HOW TO COMPLETE THIS TASK:
Go through the lines below. Copy those with "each".

Source records:
***

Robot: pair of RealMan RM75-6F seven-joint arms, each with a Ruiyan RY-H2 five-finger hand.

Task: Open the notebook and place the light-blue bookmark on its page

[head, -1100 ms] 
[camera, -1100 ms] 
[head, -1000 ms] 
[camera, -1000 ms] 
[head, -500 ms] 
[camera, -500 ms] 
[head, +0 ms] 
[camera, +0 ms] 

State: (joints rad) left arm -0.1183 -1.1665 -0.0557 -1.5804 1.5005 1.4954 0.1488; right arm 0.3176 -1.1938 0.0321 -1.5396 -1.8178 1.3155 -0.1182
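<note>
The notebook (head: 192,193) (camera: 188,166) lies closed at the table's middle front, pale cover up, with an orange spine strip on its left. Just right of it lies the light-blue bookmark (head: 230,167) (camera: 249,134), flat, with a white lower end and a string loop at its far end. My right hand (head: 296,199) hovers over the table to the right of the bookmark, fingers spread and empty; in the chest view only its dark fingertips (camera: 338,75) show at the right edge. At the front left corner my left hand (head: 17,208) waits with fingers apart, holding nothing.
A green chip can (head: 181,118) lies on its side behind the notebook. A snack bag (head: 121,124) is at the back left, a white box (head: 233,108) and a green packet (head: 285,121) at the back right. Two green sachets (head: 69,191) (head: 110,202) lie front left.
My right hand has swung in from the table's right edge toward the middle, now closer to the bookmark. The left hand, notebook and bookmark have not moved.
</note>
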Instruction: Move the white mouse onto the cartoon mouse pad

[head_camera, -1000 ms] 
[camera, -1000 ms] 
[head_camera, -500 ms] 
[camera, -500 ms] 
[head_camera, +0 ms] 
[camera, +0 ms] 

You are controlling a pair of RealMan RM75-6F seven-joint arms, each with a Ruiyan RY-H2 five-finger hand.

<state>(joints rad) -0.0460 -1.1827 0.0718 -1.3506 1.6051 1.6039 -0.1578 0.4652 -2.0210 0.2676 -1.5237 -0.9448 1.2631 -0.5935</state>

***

WRITTEN ANSWER:
Robot: pair of RealMan RM75-6F seven-joint arms, each with a Ruiyan RY-H2 five-finger hand.
You are controlling a pair of RealMan RM75-6F seven-joint arms, each with a Ruiyan RY-H2 five-finger hand.

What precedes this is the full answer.